О том, что он испытывал к Иветте Герарди — Иветте-тетиве — приязнь… большую, чем следовало бы. Чем было достойно — к молодой девушке, которая не так давно боялась его как Разрыва, продолжала находиться в зависимом от него положении и, естественно, даже не собиралась отвечать взаимностью.
Которой он не мог ничего обещать. Которая парадоксально заставляла его чувствовать себя человеком без шелухи управленческой и уж тем более
«Молодости свойственно», — заметил его сильнейшество: а зрелости, очевидно, нет — зрелость предпочитает осторожность, и мудрость, и взвешенность решений, и разве не крылось в сущности, за этими красивыми словами, нечто… порочное?
Двадцатисемилетняя студентка взялась за ритуал, сложность которого неизмеримо превышала её способности, и предсказуемо потерпела неудачу — но она хотя бы попыталась дать отпор, пока мастера и магистры прятались за стенами Университета; и, наверное, весь мир признал бы их поведении более разумным, но было ли оно более правильным?
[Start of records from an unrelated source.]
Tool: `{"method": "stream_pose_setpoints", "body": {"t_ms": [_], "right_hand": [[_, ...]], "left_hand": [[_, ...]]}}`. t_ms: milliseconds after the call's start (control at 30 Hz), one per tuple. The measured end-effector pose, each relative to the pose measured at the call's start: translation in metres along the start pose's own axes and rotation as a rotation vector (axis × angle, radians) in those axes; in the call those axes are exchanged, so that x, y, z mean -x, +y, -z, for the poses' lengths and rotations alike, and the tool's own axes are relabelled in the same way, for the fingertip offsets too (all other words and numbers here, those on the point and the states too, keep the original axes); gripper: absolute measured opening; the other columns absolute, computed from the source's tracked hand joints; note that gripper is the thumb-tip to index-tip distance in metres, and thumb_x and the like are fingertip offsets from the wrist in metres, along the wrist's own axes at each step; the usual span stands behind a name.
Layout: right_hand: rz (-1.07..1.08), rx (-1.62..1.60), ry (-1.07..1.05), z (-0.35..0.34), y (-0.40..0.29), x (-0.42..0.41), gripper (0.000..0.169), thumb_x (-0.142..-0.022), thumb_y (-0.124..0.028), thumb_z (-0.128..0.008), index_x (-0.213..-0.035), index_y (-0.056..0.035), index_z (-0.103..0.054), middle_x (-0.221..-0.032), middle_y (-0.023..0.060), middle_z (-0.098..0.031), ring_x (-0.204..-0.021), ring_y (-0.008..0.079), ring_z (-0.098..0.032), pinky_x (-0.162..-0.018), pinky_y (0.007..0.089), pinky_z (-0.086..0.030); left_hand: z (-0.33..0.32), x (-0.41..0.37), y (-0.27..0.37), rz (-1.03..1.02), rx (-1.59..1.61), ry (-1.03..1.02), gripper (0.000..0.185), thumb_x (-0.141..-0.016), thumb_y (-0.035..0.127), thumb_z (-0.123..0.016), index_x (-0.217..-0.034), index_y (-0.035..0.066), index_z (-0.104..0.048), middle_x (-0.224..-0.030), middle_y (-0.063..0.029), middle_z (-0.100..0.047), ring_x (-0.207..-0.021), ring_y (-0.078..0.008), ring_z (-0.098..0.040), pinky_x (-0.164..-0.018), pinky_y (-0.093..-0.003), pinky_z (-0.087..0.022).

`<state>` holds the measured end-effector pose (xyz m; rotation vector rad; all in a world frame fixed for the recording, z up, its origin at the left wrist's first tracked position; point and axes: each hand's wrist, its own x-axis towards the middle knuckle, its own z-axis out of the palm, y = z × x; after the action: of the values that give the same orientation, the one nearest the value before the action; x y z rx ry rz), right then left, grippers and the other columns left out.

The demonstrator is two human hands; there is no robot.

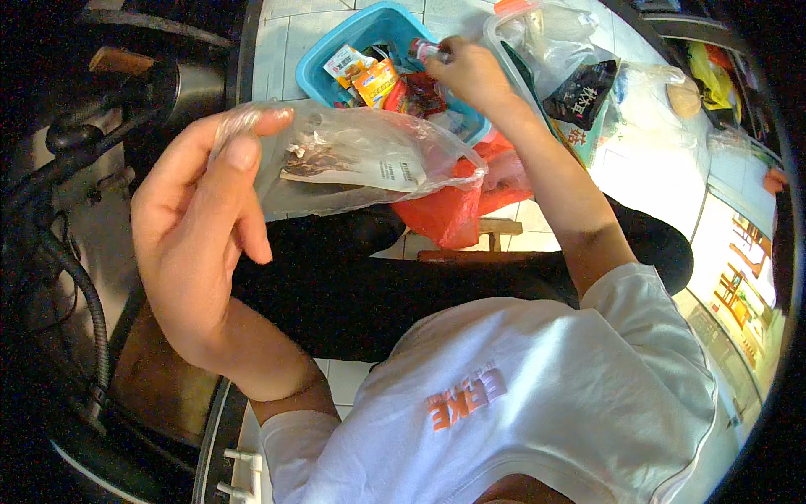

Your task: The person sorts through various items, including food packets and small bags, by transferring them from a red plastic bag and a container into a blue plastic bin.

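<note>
My left hand [195, 233] is raised at the left, pinching the rim of a clear plastic bag [352, 135] between thumb and index finger. Inside the bag lies a printed pale packet [362, 167], seen through the film. My right hand [472, 75] reaches over the right side of a blue plastic basin [308, 69]. It grips a small item with a red end [423, 49], perhaps a little jar or packet; the fingers partly cover it. The basin holds several food packets, among them a yellow-orange packet [376, 82] and a white printed packet [346, 64].
A red plastic bag [447, 217] hangs beside my knees, near a wooden stool [500, 227]. Right of the basin stands a translucent bin [500, 47] with plastic bags and a black printed packet [582, 94]. Dark hoses [88, 302] run along the left.
</note>
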<state>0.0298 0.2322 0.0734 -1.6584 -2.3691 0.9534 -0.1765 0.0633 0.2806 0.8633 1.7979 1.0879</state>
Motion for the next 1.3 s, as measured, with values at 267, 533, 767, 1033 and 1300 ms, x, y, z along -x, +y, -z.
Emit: {"method": "stream_pose_setpoints", "body": {"t_ms": [267, 533, 767, 1033, 1300], "right_hand": [[-0.005, -1.011, -0.658, 0.092, -0.028, 0.111, 0.033, -0.084, -0.023, -0.066, -0.107, -0.0005, -0.061, -0.086, 0.0090, -0.065, -0.074, 0.0126, -0.061, -0.067, 0.0260, -0.050], [0.614, -0.267, 0.166, 0.021, -0.071, 0.114, 0.055, -0.082, -0.032, -0.069, -0.126, -0.0042, -0.052, -0.106, 0.0188, -0.064, -0.092, 0.0347, -0.063, -0.082, 0.0396, -0.051], [0.490, 0.421, -0.331, 0.098, -0.047, 0.157, 0.039, -0.079, -0.023, -0.067, -0.110, -0.0029, -0.057, -0.105, 0.0136, -0.061, -0.103, 0.0316, -0.057, -0.085, 0.0421, -0.046], [0.829, 0.215, 0.327, 0.154, -0.055, 0.146, 0.013, -0.076, -0.008, -0.059, -0.088, -0.0050, -0.062, -0.103, 0.0108, -0.059, -0.099, 0.0292, -0.056, -0.084, 0.0348, -0.048], [0.618, -0.506, 0.475, 0.154, -0.076, 0.151, 0.017, -0.088, 0.007, -0.056, -0.104, 0.0032, -0.059, -0.108, 0.0111, -0.059, -0.094, 0.0155, -0.060, -0.084, 0.0261, -0.049]], "left_hand": [[-0.014, 0.005, 0.016, -0.018, 0.103, -0.191, 0.028, -0.094, 0.021, -0.054, -0.109, -0.001, -0.064, -0.054, 0.0035, -0.050, -0.041, -0.0004, -0.035, -0.039, -0.0169, -0.018], [-0.028, 0.004, 0.024, -0.097, 0.085, -0.311, 0.028, -0.092, 0.019, -0.053, -0.111, 0.003, -0.065, -0.050, 0.0065, -0.043, -0.043, 0.0001, -0.030, -0.043, -0.0162, -0.019], [-0.010, -0.041, -0.018, -0.255, -0.128, 0.210, 0.023, -0.086, 0.003, -0.052, -0.098, 0.005, -0.071, -0.061, 0.0028, -0.053, -0.051, -0.0020, -0.041, -0.047, -0.0172, -0.029], [0.011, -0.050, -0.024, -0.470, -0.105, 0.449, 0.021, -0.085, 0.012, -0.065, -0.101, 0.000, -0.063, -0.091, -0.0105, -0.067, -0.086, -0.0160, -0.063, -0.082, -0.0297, -0.049], [-0.049, -0.014, 0.002, -0.451, 0.938, -0.521, 0.020, -0.087, 0.009, -0.060, -0.106, 0.001, -0.061, -0.095, -0.0144, -0.068, -0.085, -0.0238, -0.067, -0.085, -0.0315, -0.050]]}}
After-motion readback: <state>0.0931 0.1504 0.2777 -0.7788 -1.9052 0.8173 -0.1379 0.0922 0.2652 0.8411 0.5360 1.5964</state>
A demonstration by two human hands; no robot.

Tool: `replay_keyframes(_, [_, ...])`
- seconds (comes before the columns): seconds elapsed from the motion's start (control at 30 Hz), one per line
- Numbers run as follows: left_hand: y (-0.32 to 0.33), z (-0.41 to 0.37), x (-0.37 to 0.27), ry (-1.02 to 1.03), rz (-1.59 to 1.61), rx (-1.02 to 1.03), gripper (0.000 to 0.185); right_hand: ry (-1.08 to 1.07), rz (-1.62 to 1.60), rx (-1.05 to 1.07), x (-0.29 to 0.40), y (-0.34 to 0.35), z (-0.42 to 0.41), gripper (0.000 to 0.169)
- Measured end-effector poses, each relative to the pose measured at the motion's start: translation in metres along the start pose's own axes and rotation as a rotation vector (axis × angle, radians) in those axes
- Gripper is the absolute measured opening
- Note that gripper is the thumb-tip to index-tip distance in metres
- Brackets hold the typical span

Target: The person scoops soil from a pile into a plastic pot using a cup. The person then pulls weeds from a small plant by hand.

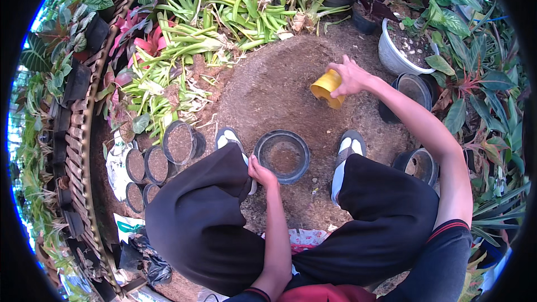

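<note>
My right hand (351, 76) grips a yellow plastic cup or small pot (325, 87), tilted over the bare soil with its mouth towards the lower left. A round black plastic pot (282, 157) stands on the ground between my feet, with some brown soil visible inside. Beside its left rim is my left hand (262, 173), the palm turned towards the pot and the fingers near its edge. Whether those fingers grip or only rest against the rim is unclear.
Several soil-filled black pots (179, 142) stand left of my feet. Uprooted green strap-leaved plants (235, 12) lie in a heap ahead. A white pot (405, 48) and black pots (413, 90) sit at right. A slatted rack (79, 134) runs along the left.
</note>
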State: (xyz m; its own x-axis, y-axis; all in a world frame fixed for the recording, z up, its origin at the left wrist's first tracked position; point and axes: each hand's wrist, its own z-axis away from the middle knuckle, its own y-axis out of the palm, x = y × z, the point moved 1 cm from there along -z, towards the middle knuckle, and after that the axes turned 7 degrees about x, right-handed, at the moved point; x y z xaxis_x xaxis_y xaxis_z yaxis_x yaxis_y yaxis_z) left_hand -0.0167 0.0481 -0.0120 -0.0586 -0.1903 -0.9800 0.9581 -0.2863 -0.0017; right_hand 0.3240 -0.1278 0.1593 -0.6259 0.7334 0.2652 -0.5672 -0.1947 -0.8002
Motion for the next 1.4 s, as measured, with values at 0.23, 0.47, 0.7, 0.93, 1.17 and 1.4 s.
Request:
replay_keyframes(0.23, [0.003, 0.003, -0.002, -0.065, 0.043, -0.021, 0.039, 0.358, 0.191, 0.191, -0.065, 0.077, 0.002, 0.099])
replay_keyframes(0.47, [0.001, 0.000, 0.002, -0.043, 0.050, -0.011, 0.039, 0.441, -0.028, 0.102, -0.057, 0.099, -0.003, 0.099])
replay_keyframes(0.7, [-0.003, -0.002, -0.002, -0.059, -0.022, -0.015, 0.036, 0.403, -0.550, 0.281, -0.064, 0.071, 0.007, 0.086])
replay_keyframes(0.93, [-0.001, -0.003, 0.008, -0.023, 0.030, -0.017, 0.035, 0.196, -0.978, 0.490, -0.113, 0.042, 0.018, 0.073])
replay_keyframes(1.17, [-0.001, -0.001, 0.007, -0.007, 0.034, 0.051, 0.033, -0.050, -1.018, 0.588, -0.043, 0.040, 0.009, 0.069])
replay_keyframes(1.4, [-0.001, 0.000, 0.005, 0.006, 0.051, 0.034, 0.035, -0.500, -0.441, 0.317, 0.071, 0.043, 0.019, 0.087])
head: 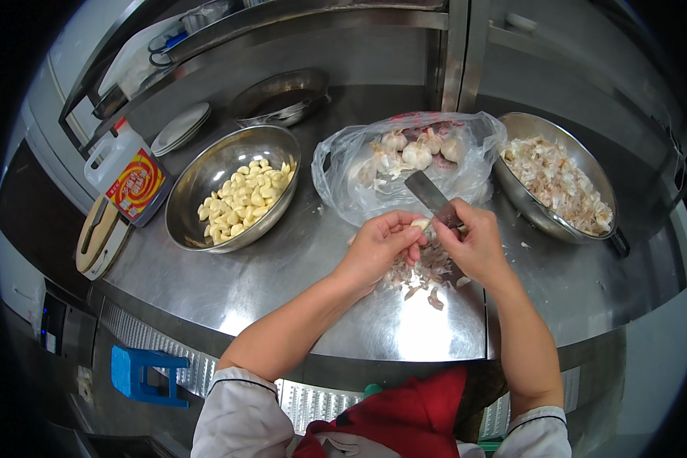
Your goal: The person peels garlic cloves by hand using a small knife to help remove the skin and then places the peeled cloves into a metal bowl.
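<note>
Between the thumb and fingers of my left hand (385, 241) is a pale garlic clove (421, 223). My right hand (474, 240) grips a small knife with a broad metal blade (429, 193) that points up and to the left; its handle is hidden in the palm. The right thumb is close to the clove, and whether it touches cannot be told. Under both hands, loose garlic skins (426, 269) are scattered over the steel table (263, 292). Just beyond lies an open clear plastic bag (343, 192) with several whole garlic bulbs (417, 154) on it.
To the left, a steel bowl (189, 189) holds peeled cloves (246, 197). A pan (526, 214) full of garlic skins (561, 183) stands right. Farther left are a plastic jug (129, 172), stacked plates (180, 129) and a knife (94, 224) on a wooden board (86, 260). A blue stool (143, 375) stands below.
</note>
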Tool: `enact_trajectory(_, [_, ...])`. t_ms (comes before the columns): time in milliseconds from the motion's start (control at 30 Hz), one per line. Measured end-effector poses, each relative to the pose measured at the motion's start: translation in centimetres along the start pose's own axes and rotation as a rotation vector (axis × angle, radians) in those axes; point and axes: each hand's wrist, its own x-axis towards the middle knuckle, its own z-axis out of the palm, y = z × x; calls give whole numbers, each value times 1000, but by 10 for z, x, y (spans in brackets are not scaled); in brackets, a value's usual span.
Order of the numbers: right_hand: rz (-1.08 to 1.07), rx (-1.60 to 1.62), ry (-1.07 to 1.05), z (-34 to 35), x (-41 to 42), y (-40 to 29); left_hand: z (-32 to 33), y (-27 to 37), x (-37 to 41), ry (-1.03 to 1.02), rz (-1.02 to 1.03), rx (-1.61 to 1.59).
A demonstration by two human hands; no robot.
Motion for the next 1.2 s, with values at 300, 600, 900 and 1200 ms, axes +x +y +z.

И окрылённый оправданностью захватчик изначально презирал её, потому что считал, что она слишком многое себе позволила… или потому что, сам того не осознавая, завидовал смелости и хотел всеми правдами и — в первую очередь — неправдами её обесценить?
А, Этельберт Хэйс?
Он занимает кабинет, которого не заслужил.
Пользуется статусом, который начал подтверждать значительно позже, чем следовало, и не подтверждает вот уже почти год.
Является трусом среди трусов, который, запугивая молодёжь, заставляет её создавать проклятые порталы — не объясняя причин, требуя слепого повиновения, добиваясь своего невысказанной, но явной угрозой силы, и разве
Разве
А почему получилось-то — так?
А что ещё он мог сделать? Что?!
Ослушаться приказа его сильнейшества было глупо, бессмысленно и так же бесполезно, раскрытие подоплёки нынешней Воли грозит паникой, Себастьяну помогут скорее квалифицированные специалисты, а трое детей умерли — сгорели дотла в подземных тоннелях больше десяти месяцев назад, и их не вернёшь; не оживишь, не возместишь, не обернёшь время вспять — так что он должен был делать?!
Ему до сих пор снилось пламя, сжигающее его самого — безболезненно и быстро; буквально за считанное мгновение, потому что таковы его свойства и суть, и утешало лишь это, и не забывалось — ничто, и слово правителя Оплота Вины всегда, без каких-либо исключений — последнее слово, так что. Теперь. Делать. Этельберту Хэйсу?!
Никто из сильнейших — ни Архонты, ни даже Создатели — не способен исправить то, что он натворил.
Он сам — тем более.
Что ему делать?
Он дотянет Каденвер до завершения Воли — без эксцессов, беспорядков и перехода здравой тревоги в истерику.
Поддержит Себастьяна и остальных бывших Хранителей, чем сможет: советом, объяснением, направлением, уменьшением бюрократической волокиты и облегчением переселения их семей в Оплоты; конкретика обозначится, когда прояснятся обстоятельства.
Продолжит общаться с Иветтой Герарди, держась в рамках корректности: отвечая на любые возникающие вопросы и ни в коем случае не демонстрируя… излишнее внимание, которого никто не хотел и о котором никто не просил.
А больше ему предложить нечего.
Врёт. Разумеется, врёт.
Безудержно, беззастенчиво и беспардонно.